Einstein was a smart guy. Decades ago, he invented a diffusion tensor imaging (DTI) method that is now very useful in tracking the effects of HIV on the human brain and qualifying markers of deterioration. Wow! Even with the virus controlled, brain injury continues increasing in advanced AIDS cases. Ann Ragin et al. sought a non-invasive, quantitative means of evaluating brain deterioration that could be used to validate the reliability of markers derived from a high-throughput screening system. The combination of DTI and magnetic resonance yielded the data. After screening <18 protein candidates, they selected MCP-1, monocyte chemoattractant peptide-1, as a robust protein marker of brain injury.

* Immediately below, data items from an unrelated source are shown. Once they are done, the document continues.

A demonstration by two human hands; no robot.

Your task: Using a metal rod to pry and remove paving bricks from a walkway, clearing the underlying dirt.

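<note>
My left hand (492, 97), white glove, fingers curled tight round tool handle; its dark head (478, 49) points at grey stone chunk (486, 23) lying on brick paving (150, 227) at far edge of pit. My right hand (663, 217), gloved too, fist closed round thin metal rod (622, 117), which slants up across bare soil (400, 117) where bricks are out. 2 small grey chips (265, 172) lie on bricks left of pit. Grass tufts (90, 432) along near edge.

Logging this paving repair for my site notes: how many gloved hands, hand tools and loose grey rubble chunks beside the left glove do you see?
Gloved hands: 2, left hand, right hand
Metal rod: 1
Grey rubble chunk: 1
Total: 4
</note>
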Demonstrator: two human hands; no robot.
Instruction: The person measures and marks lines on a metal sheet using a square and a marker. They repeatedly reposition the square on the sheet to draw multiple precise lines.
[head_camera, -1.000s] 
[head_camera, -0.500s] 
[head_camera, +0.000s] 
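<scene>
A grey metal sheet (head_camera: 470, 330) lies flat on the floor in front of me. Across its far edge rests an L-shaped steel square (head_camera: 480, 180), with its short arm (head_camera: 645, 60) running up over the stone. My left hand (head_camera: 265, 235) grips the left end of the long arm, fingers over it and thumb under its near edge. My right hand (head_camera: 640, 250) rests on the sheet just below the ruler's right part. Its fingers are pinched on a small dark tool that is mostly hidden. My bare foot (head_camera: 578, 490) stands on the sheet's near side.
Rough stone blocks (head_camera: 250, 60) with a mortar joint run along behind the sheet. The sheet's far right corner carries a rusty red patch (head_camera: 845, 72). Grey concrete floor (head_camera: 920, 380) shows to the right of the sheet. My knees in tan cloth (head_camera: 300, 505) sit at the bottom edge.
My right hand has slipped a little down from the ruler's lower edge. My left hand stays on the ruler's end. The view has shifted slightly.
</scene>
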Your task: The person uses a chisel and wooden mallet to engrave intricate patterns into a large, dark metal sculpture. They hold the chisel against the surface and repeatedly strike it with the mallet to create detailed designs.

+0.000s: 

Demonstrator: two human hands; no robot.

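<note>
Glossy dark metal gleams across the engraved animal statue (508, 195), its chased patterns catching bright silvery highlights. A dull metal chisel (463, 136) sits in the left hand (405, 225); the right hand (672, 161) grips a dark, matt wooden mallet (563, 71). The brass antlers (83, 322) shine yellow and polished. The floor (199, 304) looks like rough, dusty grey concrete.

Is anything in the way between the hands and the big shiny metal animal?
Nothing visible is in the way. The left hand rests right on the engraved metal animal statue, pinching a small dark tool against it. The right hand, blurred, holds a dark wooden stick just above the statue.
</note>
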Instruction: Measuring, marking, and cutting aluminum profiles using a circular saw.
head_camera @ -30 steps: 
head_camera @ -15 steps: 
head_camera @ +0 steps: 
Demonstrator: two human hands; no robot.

Ragin, A. B. et al., Proteomics Clin. Appl. 2010, 4, 295–303
Rheumatoid arthritis (RA) is a killer. Most of us do not know that RA patients have a death rate twice that of unaffected persons. This calls for rapid, accurate, and early diagnoses, and aggressive treatment. A number of markers have been identified in lymphocytes, monocytes, keratinocytes and synovial fluid. Giusti et al. looked at whole saliva (WS) by 2-DE MALDI-TOF/TOF and found virtually all of the previously recognized RA markers but with more reliable statistics. Particularly interesting was the heat-shock protein GRP78/BiP, here found for the first time in whole saliva, which seemed to be specific for RA of the joints, not other types, a good attribute for a future marker.
Giusti, L. et al., Proteomics Clin. Appl. 2010, 4, 315–324.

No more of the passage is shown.